One Writer's Experience with Blogging

Austin Lingerfelt, who first encountered blogging as a requirement in a sophomore composition class, has written an insightful essay on the effect blogging has had on his writing and on him as a writer. I'd categorize this as one of the most moving arguments yet for using weblogs in the composition classroom. The teacher he had for that course must be very proud.

Cross-posted to Kairosnews.

Addendum: I know this isn't a case that represents all students who use blogs in the composition classroom. This writer might, in fact, be an outlier, but if other writers taking composition can benefit from blogging the way Lingerfelt has, or almost as much, I'd argue that the weblog is a tool to be taken seriously in composition pedagogy.

So much work...

I'm slammed! I have to grade papers, do more studying for prelims, and a host of other stuff, including another entry in the Encyclopedia of Third Wave Feminism, this time on essentialism. I'll post drafts of these entries and solicit feedback as soon as I receive the guidelines on how they are to be written.
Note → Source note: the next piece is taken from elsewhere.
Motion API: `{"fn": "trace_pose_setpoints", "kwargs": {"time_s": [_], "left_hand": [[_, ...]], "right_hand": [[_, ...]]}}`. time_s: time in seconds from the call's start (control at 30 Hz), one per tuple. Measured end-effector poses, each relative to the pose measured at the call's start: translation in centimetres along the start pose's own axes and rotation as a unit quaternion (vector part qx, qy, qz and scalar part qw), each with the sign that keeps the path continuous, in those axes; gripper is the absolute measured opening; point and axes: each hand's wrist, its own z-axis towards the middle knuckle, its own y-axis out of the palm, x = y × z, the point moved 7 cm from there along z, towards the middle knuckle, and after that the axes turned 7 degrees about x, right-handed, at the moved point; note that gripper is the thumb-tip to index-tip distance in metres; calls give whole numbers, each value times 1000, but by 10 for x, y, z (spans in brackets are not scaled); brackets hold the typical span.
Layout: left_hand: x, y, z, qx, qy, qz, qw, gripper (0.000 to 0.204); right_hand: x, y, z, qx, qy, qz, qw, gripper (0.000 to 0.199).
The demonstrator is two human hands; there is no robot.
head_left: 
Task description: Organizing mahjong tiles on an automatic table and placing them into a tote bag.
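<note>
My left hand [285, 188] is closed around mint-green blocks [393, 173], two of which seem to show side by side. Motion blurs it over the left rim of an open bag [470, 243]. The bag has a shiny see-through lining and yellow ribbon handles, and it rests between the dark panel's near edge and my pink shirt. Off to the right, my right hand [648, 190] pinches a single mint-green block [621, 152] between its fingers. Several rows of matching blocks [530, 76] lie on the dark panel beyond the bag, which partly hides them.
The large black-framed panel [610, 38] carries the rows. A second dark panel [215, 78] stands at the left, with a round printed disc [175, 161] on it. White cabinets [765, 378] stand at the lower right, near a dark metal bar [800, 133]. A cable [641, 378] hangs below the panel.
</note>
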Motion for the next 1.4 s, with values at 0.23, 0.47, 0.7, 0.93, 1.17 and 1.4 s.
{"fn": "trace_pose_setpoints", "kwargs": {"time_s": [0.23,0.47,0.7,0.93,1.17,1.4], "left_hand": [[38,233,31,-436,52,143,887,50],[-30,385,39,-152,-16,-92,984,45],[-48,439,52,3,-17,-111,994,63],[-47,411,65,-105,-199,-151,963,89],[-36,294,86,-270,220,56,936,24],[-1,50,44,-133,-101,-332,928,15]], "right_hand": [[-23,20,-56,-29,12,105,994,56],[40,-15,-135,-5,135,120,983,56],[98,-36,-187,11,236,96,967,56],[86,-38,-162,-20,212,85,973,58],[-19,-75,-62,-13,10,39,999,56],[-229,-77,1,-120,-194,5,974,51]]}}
Today I found out that NCTE is supporting the Pathways for All Students to Succeed (PASS) Act and the Graduation for All Act. Both acts center on improving literacy among adolescents. I would have quoted some sections of the letters, but NCTE has specified in the Document Properties of Acrobat Reader: "Content copying or extraction: Not allowed." Great. Yeah, I could type out what I want to quote, but it's the principle. The acts seem like a good idea, but I'd have to learn more about exactly how they'd work before endorsing them myself. All I know now is that PASS would provide grants for promoting literacy and would place "literacy counselors" in schools to work with teachers and with students who at risk of dropping out of school. "Academic counselors" would work with students and parents. The Graduation for All Act is basically the same, except it would target the schools with the lowest graduation rates.